Our joy, the church’s joy
The symbols, signs, and scriptures of the day speak as powerfully to the wider church as they did to the LGBTQ+ Catholics gathered in Rome. For many LGBTQ+ Catholics, the rainbow has been a sign of hope in God’s mercy and love, hope for a better future. The rainbow has also been a reminder of God’s unfailing love for us, even in a church that has sometimes given us reason to question it. Our rainbows that day were not symbols of protest, but a sign of our faith in Christ and our enduring love for the church.
The sprinkling we received with holy water recalled our baptism: the sacrament of belonging, of welcome, of our call to holiness—the same belonging, welcome, and holiness that LGBTQ+ Catholics share with everyone else in our church.

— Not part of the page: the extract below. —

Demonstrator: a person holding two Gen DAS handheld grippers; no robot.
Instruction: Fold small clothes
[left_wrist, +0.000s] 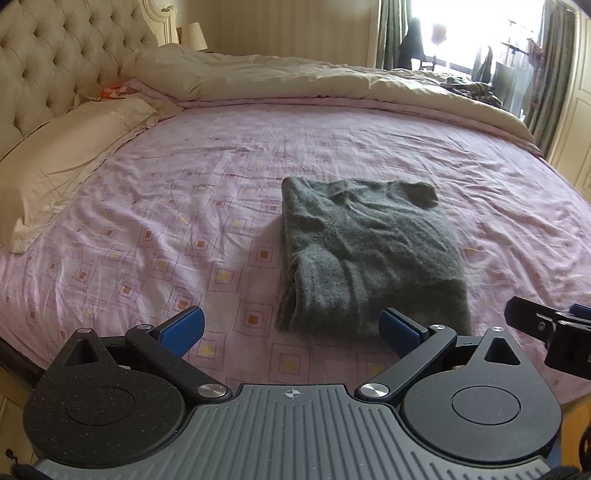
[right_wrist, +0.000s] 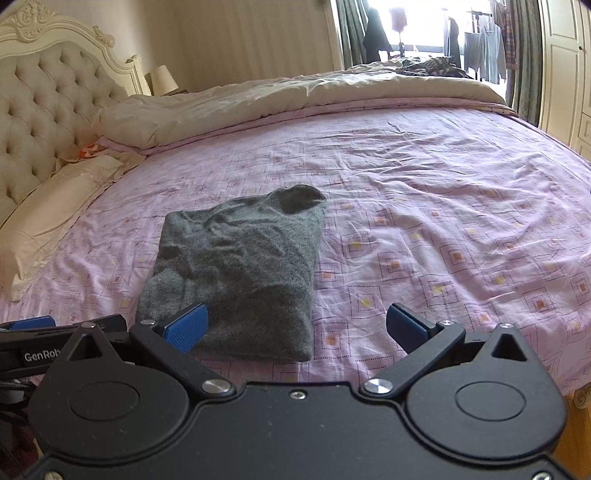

Bishop Savino’s words and the vigorous applause that followed felt like an early moment of victory, not only for LGBTQ+ people, but for the whole church. Since the days of the last pope named Leo, church teachings have been developing and reforming to better reflect what Vatican II called, “the exalted dignity proper to the human person.” The human and Christian dignity of LGBTQ+ persons beckon the church to grow and develop its teachings about our lives and relationships.
The story of Peter and Cornelius remains one for our own time. A people once thought to be on the outside of the church already bear the Holy Spirit and remind us that “God shows no partiality.” Walking the boulevard to St. Peter’s Basilica, it truly felt that a “year of the Lord’s favor” had fallen to God’s beloved LGBTQ+ people. On that warm sunny Roman Saturday, we felt that the scriptures were being fulfilled in our hearing. Truly the joys that we shared are the joys of the whole church.
Ours has been a decades-long, or even a centuries-long pilgrimage of abiding trust that Christ walks with us, and that our church can become what it is called to be. Our pilgrimage was not ended at the threshold of the Holy Door. God’s beloved LGBTQ+ people will continue to cross through the doors of our churches, proclaim our own dignity, and appeal to the church’s shepherds to join hands with us in doing the same.
But for those two days in Rome, we experienced the great joy and consolation of simply being welcomed—even though we already belonged.